Go by Example: Basic Arithmetic
Perform arithmetic operations in Go with this comprehensive example. It covers addition, subtraction, multiplication, division, and modulus, while also highlighting important concepts like integer vs. floating-point division and the necessity of explicit type conversions in mixed-type operations.
Code
package main
import "fmt"
func main() {
// Integer arithmetic
a, b := 10, 3
fmt.Println("Addition:", a + b)
fmt.Println("Subtraction:", a - b)
fmt.Println("Multiplication:", a * b)
fmt.Println("Division:", a / b)
fmt.Println("Modulus:", a % b)
// Float arithmetic
x, y := 10.0, 3.0
fmt.Println("Float Division:", x / y)
// Type conversion
result := float64(a) / float64(b)
fmt.Println("Converted Division:", result)
}Explanation
Go supports all standard arithmetic operations with behavior strictly determined by operand types. The language enforces strong typing without implicit conversions, a design choice that eliminates an entire class of subtle bugs at the cost of requiring more explicit code. This explicitness is considered a feature, not a bug—it makes the programmer's intent perfectly clear.
Integer division in Go truncates toward zero, discarding any fractional part. This means 10 / 3 yields 3, not 3.333.... The modulus operator % returns the remainder, so 10 % 3 gives 1. For floating-point division that preserves decimal precision, both operands must be floating-point types (float32 or float64).

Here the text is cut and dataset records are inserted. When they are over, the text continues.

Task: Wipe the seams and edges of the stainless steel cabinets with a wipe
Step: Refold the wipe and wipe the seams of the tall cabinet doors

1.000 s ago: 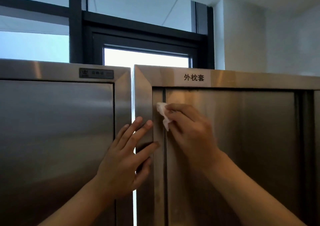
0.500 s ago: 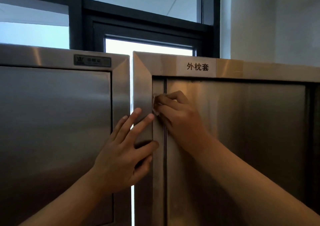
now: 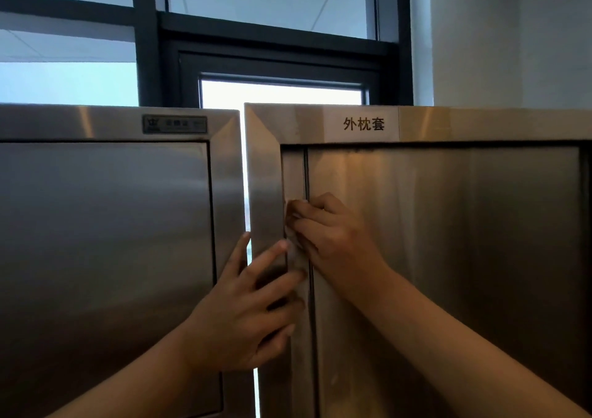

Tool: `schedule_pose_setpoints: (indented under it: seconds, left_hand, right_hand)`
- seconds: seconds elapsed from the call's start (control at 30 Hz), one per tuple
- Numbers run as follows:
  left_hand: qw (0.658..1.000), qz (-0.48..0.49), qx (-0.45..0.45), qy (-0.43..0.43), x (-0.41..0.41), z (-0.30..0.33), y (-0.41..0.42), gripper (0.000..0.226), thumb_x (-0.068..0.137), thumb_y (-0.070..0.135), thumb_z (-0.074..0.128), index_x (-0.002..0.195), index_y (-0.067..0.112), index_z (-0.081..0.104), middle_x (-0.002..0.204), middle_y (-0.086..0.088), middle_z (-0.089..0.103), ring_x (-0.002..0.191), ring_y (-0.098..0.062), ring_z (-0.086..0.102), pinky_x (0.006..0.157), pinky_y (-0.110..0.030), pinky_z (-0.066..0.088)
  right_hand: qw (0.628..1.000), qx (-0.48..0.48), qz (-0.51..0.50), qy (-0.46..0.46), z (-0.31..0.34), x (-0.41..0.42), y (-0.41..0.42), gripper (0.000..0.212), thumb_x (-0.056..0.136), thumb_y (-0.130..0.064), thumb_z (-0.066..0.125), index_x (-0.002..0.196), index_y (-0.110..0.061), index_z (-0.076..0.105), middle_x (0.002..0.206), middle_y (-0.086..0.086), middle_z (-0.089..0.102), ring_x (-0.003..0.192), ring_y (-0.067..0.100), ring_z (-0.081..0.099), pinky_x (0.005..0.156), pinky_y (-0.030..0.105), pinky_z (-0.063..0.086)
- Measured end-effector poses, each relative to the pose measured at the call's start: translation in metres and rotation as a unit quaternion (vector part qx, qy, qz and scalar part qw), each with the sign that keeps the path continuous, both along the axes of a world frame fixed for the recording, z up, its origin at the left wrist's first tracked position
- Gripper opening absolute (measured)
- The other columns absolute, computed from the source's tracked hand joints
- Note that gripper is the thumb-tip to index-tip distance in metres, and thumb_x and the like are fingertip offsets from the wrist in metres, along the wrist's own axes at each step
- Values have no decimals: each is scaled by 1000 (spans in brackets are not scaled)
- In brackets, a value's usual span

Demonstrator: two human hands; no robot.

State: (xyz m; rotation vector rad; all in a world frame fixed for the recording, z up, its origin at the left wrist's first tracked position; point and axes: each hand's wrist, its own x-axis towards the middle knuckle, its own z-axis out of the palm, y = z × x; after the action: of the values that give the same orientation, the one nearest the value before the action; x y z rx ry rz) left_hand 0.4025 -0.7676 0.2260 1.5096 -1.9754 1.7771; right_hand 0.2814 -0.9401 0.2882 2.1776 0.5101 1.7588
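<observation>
Right hand (image 3: 333,241) fingers pinch wipe (image 3: 293,241) on vertical door seam (image 3: 306,174), seam running up-down; left hand (image 3: 246,315) fingers spread flat on frame (image 3: 264,177).

Dark-framed window (image 3: 272,49) bright with daylight, white wall (image 3: 512,33) at right

Both forearms are bare up to the frame edge, with no sleeves. The left hand (image 3: 246,318) and the right hand (image 3: 336,241) wear no gloves, rings or watch. Fingernails are short and plain.
</observation>
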Motion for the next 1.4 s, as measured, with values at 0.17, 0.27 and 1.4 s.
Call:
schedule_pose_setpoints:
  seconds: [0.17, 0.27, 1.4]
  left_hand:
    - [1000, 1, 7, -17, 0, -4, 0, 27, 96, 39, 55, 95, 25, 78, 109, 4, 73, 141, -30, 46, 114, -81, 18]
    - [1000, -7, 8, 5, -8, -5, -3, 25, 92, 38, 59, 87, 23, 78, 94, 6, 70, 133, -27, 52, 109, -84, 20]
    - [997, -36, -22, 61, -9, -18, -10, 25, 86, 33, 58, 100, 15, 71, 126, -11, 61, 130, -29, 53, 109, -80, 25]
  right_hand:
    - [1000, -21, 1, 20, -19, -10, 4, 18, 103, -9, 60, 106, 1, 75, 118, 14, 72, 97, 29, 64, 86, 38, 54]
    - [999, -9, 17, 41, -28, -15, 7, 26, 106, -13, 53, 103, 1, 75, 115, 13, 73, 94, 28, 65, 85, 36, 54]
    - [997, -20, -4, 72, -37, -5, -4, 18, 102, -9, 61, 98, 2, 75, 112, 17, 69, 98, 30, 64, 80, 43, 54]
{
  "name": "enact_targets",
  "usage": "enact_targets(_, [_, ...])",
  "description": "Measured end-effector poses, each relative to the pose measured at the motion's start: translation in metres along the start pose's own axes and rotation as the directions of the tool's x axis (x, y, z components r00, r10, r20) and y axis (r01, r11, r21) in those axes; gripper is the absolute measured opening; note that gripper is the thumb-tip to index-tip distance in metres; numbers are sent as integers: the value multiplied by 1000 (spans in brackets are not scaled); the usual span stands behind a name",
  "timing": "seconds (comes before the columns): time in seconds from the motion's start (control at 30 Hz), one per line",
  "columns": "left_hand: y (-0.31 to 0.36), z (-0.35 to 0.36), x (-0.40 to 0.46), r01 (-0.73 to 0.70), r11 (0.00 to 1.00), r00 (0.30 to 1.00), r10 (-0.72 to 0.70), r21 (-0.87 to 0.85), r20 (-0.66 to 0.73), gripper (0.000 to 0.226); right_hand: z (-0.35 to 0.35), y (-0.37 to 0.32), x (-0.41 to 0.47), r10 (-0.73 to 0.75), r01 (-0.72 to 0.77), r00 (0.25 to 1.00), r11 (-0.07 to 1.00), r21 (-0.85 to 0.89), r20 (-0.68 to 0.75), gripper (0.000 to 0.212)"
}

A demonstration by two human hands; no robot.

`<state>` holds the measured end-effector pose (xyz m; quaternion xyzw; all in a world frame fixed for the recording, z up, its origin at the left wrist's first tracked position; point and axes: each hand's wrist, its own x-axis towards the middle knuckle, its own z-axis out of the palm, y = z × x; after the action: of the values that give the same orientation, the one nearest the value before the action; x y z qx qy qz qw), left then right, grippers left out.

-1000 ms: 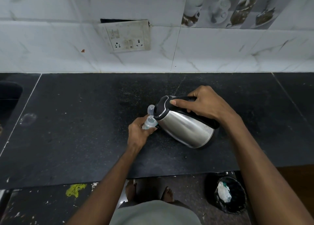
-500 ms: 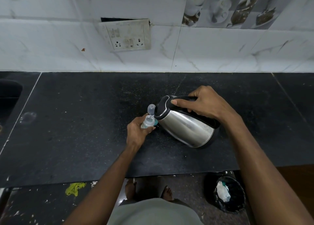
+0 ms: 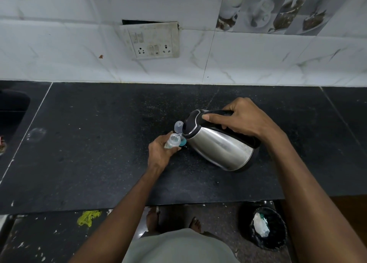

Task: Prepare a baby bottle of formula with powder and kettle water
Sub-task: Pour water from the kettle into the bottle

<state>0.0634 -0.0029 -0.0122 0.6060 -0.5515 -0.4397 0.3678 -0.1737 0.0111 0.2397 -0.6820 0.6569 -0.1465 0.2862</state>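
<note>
Black granite counter point(image 3: 89, 143) under a white marble-tiled wall: kettle water goes into a baby bottle.

Standing at mid-counter, the small clear baby bottle point(image 3: 172, 141) is gripped round its body by the left hand point(image 3: 159, 153), its open mouth right under the spout of the steel electric kettle point(image 3: 218, 145). The right hand point(image 3: 240, 121) is wrapped round the kettle's black handle, thumb along the lid, tipping it to the left so a thin stream seems to fall into the bottle. A clear teat cap point(image 3: 178, 126) sits just behind the bottle, and something teal point(image 3: 183, 142) peeks out between bottle and kettle. A switch-and-socket plate point(image 3: 151, 42) hangs loose on the wall; a dark bin point(image 3: 278, 231) stands on the floor. Filling looks to be the step in hand; next, the kettle must be levelled gently before the narrow mouth overflows, then set down.
</note>
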Motion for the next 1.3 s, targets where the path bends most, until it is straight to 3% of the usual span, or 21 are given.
enact_targets(1.3, [-24, -1, -12, 61, 998, 998, -61, 29, 25, 69, -21, -17, -18, -16, 16, 1000, 999, -41, -18, 65])
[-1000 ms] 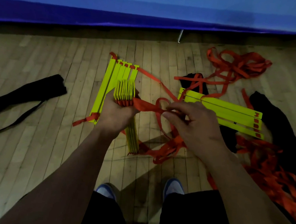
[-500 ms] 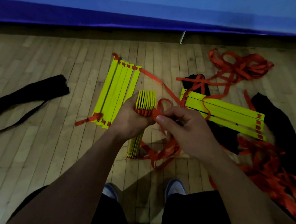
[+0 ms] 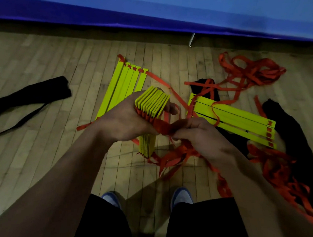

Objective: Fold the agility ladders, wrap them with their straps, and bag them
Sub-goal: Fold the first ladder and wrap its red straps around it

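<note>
My left hand (image 3: 124, 121) grips an upright stack of yellow ladder rungs (image 3: 151, 106), its lower end near the floor. My right hand (image 3: 200, 136) pinches the orange strap (image 3: 162, 127) right beside the stack, at its upper part. More of this strap hangs in loose loops (image 3: 173, 158) under my hands. A second set of yellow rungs (image 3: 124, 84) lies flat on the floor behind the stack. A third set (image 3: 234, 120) lies to the right, with a tangle of orange strap (image 3: 252, 72) beyond it.
A black bag (image 3: 30, 94) with a long strap lies on the wood floor at the left. Another black bag (image 3: 291, 135) lies at the right under orange webbing (image 3: 284, 176). A blue wall mat (image 3: 161, 15) runs along the back. My shoes (image 3: 181, 196) are below.
The stack has tilted so its top faces me more, and shifted right. My right hand has brought the strap in close against the stack.
</note>
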`<state>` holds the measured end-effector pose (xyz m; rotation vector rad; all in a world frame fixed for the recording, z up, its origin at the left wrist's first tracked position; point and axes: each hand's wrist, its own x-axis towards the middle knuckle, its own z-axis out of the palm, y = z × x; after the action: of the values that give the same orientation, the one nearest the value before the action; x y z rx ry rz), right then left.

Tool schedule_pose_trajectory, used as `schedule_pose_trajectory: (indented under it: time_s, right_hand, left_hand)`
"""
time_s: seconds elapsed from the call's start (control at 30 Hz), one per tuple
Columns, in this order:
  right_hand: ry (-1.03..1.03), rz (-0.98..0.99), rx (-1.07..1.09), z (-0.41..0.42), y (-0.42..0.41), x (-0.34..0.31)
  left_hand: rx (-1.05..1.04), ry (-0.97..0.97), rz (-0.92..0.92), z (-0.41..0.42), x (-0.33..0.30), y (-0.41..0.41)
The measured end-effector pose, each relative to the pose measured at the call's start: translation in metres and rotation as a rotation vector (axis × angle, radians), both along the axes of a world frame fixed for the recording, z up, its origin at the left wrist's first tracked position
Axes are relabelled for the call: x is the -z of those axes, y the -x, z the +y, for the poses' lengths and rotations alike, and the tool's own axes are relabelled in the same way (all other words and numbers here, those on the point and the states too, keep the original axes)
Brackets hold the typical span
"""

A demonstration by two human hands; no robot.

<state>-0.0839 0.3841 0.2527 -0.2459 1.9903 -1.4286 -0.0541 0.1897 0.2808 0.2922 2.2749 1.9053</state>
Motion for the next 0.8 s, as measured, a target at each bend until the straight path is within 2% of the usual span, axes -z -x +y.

Go's type system prohibits mixing numeric types in arithmetic operations. You cannot add an int to a float64 directly—explicit conversion is mandatory. Type conversion uses the syntax T(value) where T is the target type. For example, float64(10) converts the integer 10 to a float64. This requirement eliminates ambiguity about precision and prevents accidental data loss, though it requires more verbose code when working with mixed numeric types.